Prompt: Would you output the entries below only from the line containing "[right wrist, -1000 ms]" through the line containing "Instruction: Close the", exactly as they stand and with both ends included?

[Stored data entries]
>>>>

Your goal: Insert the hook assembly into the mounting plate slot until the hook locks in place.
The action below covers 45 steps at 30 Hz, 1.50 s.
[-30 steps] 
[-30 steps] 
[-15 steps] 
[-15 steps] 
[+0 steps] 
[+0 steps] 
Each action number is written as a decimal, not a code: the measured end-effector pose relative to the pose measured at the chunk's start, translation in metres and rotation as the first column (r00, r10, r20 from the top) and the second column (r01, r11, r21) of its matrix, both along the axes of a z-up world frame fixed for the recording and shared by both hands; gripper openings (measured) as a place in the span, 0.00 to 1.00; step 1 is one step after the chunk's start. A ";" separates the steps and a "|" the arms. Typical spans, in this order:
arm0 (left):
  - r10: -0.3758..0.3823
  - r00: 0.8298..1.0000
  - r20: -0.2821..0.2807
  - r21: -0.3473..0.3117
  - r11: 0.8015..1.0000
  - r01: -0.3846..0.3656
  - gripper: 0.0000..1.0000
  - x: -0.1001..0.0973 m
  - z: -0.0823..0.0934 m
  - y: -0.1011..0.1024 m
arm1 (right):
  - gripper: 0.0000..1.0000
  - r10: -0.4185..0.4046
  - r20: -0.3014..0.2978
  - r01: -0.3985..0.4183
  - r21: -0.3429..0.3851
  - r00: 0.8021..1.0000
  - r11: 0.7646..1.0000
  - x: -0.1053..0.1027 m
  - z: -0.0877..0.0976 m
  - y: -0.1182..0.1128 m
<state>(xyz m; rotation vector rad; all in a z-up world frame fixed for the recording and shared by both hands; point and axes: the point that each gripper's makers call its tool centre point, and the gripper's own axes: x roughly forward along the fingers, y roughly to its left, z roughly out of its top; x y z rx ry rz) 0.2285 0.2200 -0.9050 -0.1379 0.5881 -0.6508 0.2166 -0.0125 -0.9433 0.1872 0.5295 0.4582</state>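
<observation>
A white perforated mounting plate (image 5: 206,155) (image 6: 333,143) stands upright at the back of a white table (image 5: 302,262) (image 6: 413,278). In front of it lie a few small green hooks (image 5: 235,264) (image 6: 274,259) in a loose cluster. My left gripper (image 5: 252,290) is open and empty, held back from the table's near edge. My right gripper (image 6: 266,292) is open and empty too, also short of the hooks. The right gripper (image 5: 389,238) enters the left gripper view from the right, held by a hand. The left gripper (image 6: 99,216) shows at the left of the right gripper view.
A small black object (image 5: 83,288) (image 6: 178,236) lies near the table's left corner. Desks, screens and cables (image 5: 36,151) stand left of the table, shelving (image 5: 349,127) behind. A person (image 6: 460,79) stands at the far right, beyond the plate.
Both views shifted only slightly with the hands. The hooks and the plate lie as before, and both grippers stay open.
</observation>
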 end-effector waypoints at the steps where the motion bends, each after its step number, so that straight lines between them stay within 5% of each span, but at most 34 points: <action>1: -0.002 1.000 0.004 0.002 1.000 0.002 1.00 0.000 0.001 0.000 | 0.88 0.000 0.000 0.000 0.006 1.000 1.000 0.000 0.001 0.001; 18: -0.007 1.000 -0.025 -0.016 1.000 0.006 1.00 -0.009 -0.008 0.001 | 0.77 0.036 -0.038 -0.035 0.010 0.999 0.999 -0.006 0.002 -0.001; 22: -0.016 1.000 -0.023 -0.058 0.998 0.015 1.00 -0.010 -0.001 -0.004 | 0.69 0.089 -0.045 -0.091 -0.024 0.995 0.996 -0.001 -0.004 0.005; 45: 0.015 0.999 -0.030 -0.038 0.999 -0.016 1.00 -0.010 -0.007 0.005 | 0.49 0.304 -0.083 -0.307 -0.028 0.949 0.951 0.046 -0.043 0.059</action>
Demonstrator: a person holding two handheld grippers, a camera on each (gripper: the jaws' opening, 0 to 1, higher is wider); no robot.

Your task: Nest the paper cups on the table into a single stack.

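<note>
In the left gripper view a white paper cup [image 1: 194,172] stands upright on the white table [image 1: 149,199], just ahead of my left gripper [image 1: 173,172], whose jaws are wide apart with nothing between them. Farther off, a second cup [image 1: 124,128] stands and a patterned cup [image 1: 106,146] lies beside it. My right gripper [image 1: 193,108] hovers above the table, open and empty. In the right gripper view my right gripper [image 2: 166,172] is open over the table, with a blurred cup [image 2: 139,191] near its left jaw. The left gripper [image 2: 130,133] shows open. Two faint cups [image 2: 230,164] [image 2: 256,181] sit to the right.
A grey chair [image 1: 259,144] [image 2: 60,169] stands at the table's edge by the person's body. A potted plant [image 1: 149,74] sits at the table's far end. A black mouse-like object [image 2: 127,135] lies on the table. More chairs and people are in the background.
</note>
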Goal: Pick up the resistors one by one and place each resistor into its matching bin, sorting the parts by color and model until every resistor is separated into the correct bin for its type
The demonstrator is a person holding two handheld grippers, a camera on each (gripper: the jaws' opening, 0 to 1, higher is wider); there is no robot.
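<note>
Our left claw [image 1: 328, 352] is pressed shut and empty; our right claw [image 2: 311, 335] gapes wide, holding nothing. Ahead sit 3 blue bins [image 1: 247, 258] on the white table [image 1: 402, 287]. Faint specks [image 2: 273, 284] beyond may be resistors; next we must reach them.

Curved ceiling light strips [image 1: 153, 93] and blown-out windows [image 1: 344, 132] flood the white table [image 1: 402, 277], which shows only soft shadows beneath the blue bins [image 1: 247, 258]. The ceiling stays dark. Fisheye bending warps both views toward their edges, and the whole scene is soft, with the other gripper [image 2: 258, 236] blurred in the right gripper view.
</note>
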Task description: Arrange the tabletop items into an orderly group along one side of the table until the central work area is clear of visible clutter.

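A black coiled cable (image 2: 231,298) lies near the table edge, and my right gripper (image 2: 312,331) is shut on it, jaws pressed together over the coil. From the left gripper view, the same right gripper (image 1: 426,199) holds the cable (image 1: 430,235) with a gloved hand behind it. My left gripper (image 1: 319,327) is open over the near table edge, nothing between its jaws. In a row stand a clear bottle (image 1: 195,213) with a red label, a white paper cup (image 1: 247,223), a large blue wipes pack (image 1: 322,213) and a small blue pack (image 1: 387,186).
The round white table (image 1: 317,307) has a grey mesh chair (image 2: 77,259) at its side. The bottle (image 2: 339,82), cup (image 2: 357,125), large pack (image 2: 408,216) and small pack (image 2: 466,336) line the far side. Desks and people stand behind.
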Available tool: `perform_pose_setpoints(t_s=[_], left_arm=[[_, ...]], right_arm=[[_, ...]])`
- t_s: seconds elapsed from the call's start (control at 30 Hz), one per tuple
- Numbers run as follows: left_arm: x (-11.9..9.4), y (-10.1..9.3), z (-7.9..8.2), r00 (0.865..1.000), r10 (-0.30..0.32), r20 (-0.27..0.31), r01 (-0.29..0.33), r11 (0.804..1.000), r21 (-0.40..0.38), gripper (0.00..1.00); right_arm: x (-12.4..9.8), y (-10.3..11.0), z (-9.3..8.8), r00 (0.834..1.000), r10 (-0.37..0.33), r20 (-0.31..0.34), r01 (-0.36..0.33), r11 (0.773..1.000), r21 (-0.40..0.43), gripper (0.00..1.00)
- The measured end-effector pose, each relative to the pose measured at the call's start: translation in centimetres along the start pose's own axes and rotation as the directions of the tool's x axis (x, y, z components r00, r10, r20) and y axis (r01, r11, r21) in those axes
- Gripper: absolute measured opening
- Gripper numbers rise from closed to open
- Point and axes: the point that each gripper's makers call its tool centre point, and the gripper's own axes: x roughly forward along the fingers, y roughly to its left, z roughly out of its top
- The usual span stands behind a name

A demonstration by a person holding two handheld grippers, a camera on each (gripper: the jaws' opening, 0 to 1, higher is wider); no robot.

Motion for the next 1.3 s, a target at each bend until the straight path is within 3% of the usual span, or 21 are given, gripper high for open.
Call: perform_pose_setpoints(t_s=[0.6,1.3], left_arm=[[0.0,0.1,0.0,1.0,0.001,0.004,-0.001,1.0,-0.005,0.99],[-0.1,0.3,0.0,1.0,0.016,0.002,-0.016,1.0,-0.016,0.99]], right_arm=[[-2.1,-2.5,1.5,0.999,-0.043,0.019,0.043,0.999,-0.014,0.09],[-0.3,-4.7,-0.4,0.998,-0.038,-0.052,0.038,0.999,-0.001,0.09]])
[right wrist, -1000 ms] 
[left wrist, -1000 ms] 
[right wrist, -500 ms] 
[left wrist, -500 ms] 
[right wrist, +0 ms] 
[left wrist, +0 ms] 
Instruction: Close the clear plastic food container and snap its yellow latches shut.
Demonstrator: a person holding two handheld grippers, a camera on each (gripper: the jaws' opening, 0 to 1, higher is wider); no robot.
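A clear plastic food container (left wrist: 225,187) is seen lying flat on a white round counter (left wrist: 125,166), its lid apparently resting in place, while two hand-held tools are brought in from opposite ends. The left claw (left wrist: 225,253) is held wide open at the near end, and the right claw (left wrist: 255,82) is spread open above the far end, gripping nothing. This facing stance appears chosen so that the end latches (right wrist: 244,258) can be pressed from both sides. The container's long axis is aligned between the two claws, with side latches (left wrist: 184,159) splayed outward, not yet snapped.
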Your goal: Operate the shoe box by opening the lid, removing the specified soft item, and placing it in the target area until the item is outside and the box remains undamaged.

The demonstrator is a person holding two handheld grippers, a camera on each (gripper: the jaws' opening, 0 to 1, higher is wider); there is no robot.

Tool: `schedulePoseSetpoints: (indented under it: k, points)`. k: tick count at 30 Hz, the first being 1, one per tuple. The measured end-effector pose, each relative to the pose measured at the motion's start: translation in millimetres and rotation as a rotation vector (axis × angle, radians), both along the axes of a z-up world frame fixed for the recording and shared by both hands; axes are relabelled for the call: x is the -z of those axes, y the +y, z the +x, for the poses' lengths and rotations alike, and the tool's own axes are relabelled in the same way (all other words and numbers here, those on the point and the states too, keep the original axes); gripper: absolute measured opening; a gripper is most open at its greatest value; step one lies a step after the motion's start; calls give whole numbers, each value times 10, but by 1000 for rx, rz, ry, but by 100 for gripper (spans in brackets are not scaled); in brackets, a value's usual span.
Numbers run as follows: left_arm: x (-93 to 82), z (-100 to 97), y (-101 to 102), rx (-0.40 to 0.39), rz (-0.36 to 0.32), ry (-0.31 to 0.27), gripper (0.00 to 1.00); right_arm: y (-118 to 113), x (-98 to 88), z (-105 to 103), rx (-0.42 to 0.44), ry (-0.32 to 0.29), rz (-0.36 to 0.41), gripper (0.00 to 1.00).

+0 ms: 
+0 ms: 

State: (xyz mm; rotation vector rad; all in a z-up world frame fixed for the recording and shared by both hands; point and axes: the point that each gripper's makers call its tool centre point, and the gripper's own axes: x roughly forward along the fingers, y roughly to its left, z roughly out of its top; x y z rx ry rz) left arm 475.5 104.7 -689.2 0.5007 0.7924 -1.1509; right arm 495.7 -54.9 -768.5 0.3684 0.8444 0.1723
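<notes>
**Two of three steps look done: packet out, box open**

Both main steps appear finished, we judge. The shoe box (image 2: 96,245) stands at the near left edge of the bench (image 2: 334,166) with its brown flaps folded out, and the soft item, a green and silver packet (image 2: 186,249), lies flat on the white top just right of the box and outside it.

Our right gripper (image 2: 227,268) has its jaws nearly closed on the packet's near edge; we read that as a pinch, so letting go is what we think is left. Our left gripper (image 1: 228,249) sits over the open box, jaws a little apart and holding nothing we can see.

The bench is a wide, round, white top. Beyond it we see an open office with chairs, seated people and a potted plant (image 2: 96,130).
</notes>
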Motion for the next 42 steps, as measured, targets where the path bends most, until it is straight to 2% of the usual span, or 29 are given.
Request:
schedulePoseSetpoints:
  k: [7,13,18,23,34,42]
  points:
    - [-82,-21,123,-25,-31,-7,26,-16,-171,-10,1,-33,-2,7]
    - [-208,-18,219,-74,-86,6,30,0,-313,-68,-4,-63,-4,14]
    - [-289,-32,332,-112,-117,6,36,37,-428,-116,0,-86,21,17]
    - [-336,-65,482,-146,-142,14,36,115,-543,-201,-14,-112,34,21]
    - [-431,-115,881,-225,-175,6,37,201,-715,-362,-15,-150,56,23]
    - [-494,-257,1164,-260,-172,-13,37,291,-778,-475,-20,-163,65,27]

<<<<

Task result:
[right wrist, -1000 ms] 
[left wrist, -1000 ms] 
[right wrist, -500 ms] 
[left wrist, -500 ms] 
[right wrist, +0 ms] 
[left wrist, +0 ms] 
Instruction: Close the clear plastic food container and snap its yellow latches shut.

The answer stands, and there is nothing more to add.